Further squeeze memory consumption #2629

rhc54 · 2016-12-22T11:19:05Z

Further squeeze memory consumption by removing global storage of the HWLOC topology tree, and compressing the topology string when it is in PMIx storage. The memory footprint of the HWLOC topology tree gets to be rather large on complex architectures such as KNL and Power9. When multiplied by 100s of processes on a node, the aggregated memory footprint can reach into the gigabyte range.

Fortunately, we only use the full tree in three scenarios:

in the daemons for applying both processor and memory bindings. This happens only during job launch, and there is only one daemon per node. Thus, this PR retains the full-time copy of the topology tree in daemons. A further refinement for future work is to use the OPAL object nature of the orte_topology_t structure to release the topology tree when not needed.
in an MPI process during MPI_Init. Various BTL's use the topology during setup. This usage is momentary and outside any critical path. Thus, trading some time for memory footprint may be warranted.
in an MPI process when computing the topology graph in the ompi/mca/topo/treematch component. I don't fully understand this code, but it appears to construct trees during communicator creation in an attempt to optimize collective operations. If accurate, this happens outside of a critical path, and so trading time for footprint may be acceptable.

This PR represents a first cut at solving the memory footprint problem being seen at scale on Trinity by addressing the last two scenarios. The approach taken here is to recreate the topology tree upon demand, and release it upon completion of the immediate operation. This may not be an optimal solution - e.g., we may choose instead to retain a copy during MPI_Init, and then release it and recreate upon demand afterwards. I did look at reference counting the topology tree, but unfortunately the serial nature of the operations during MPI_Init caused the object to be destroyed and recreated each time. So retaining the copy would require that we obtain it at some appropriate point in MPI_Init, and then release it at the end of MPI_Init.

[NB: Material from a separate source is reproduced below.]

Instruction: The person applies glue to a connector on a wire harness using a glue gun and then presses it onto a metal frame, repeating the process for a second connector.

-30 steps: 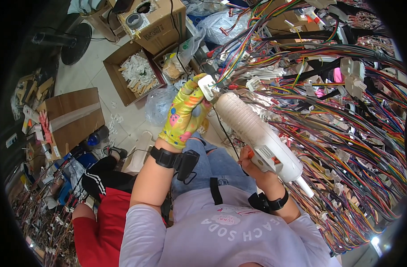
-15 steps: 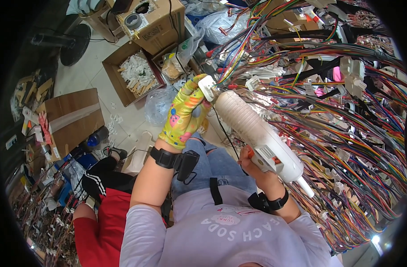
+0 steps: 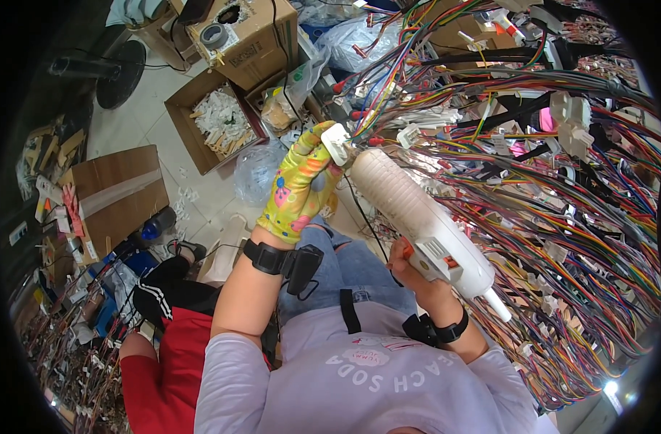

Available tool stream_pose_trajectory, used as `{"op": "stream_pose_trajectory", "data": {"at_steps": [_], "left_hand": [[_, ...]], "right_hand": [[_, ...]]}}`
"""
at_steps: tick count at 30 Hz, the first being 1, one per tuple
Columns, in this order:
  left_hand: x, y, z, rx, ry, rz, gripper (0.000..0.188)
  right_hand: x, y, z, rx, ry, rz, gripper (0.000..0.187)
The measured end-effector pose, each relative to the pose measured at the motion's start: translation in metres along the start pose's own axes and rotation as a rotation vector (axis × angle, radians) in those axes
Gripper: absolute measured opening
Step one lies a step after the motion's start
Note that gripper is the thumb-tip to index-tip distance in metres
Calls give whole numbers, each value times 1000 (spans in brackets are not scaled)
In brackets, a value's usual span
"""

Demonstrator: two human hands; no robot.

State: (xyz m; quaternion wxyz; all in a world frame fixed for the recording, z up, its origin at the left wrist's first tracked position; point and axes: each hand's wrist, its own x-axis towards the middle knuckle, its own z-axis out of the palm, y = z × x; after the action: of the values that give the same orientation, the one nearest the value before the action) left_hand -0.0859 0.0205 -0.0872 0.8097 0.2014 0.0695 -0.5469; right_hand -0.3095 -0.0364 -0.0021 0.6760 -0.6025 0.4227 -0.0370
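My left hand [image 3: 299, 189], in a yellow glove with a colourful pattern, pinches a white plastic connector [image 3: 336, 143]. Thin coloured wires run from that connector toward the bundles on the right. My bare right hand [image 3: 419, 273] is wrapped round the handle of a white hot glue gun [image 3: 431, 223], partly hidden under its body. The gun's ribbed, stained front end points up and left, close beside the connector. Out of its back end sticks a white glue stick [image 3: 498, 305]. A second white connector [image 3: 408, 135] hangs among the wires just right of the first.
Bundles of coloured wires [image 3: 562, 239] fill the right side. Beyond my left hand stands an open carton [image 3: 189, 119] of white pieces, with a box [image 3: 254, 54] bearing a grey tape roll [image 3: 214, 35] behind it. A person in a red sleeve [image 3: 175, 369] sits at my left, near a brown carton [image 3: 120, 192].
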Motion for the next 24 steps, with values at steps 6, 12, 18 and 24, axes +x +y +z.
{"op": "stream_pose_trajectory", "data": {"at_steps": [6,12,18,24], "left_hand": [[-2,1,1,24,20,-1,36],[-2,1,5,-10,14,-11,36],[0,0,3,-6,16,-7,38],[1,-2,-5,-46,25,-5,39]], "right_hand": [[1,-15,3,51,-24,-23,10],[-3,-17,5,77,13,14,11],[-7,-20,7,108,58,3,13],[-10,-19,6,75,62,9,15]]}}
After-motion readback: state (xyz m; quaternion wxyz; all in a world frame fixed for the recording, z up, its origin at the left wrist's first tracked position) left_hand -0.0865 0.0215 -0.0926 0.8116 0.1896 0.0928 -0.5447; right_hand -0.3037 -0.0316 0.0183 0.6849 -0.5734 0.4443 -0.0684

Before chasing optimization, it seemed prudent to first determine if this truly does resolve the memory problem. This PR is therefore intended as a testing platform - if it resolves the problem, we can use it as a starting point towards developing a more optimal solution.

From PMIx branch:
Add the ability to compress/decompress long strings per suggestion by @hjelmn. We can't do it exactly as he suggested as that approach only dealt with pack/unpack of buffers for communication. Our problem is more around the storage size, not the size of our messages. So check the length of strings that are about to be stored, and compress them if larger than a limit. Mark such strings with their decompressed size and a new PMIX_COMPRESSED_STRING data type so we know how to decompress them before delivery.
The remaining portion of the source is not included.